Весь остаток дня Эшби злился на себя: зачем поддался и подчинился ей, как будто прав был пастор и грешник повергся во прах перед праведником?.. Спенсер никогда не делал ничего дурного. Он не позволял себе даже того, что позволяли молодые люди, которых допрашивал Билл Райен и о которых писали газеты. Иные его ученики к четырнадцати годам располагают таким опытом, какого он не приобрел и к двадцати. Может быть, потому он на них и злится. Сегодня утром, когда они так самозабвенно распевали, его подмывало ткнуть пальцем поочередно в каждого из них и задать им каверзные вопросы. Многим ли под силу ответить на них не краснея?

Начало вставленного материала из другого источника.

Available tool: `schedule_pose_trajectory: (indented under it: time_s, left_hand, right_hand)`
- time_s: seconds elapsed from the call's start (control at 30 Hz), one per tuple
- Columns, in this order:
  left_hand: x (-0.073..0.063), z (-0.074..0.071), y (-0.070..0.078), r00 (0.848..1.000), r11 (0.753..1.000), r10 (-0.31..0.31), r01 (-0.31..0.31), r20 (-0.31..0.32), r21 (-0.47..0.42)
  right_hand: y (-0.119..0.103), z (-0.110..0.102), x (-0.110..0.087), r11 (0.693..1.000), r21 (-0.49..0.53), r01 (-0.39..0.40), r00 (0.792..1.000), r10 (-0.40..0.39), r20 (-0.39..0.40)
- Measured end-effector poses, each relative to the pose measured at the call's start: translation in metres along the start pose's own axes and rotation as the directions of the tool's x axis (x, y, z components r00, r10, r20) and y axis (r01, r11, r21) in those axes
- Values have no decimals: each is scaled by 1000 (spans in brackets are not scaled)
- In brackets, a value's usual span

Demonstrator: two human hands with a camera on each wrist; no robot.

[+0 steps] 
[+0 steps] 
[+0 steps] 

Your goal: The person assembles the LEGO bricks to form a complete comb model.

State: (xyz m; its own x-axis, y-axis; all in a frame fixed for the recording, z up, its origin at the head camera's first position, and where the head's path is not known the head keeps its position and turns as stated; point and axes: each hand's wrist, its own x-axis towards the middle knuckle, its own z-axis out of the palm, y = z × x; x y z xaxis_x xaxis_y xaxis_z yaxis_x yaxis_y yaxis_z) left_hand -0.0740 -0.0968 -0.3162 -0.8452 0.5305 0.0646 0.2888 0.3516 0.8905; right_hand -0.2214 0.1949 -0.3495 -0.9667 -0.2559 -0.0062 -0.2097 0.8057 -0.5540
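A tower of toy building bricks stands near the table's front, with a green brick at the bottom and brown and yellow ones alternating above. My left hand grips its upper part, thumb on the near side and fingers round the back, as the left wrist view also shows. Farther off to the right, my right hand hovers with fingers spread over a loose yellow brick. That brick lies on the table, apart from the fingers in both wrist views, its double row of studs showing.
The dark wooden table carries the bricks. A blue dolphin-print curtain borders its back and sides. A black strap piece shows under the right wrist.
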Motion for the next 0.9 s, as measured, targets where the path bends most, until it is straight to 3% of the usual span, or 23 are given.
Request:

Знает он их. Они и сами друг друга знают. Так зачем притворяться чистенькими, безупречными?
У себя в кабинете он продолжал писать фамилии.
Рядом чертил кабалистические знаки, похожие на стенограммы грехов. Им с Кристиной не о чем было говорить в то воскресенье. Вопреки обыкновению, никто не позвал их в гости, и они никого не пригласили. Можно было бы сходить в кино. Но им это — быть может, из-за последнего вечера Беллы — и в голову не пришло.
Машины, словно по ошибке, въезжали в их аллею, которая никуда не вела; из машин выглядывали лица.
Люди приезжали взглянуть на дом, где умерла Белла.
Взглянуть, что делают хозяева дома. Взглянуть на Эшби.
Один странный случай, сам по себе незначительный, произвел на него. Бог весть почему, большое впечатление.
Часа в три или в половине четвертого он пошел наверх за табаком, который оставил на колпаке над камином, и тут зазвонил телефон. Они с Кристиной одновременно ринулись к аппарату. Спенсер подоспел первым и схватил трубку.
— Алло! — выдохнул он. На другом конце провода явно кто-то был. Спенсеру казалось, будто он слышит чужое дыхание, усиленное чувствительной мембраной.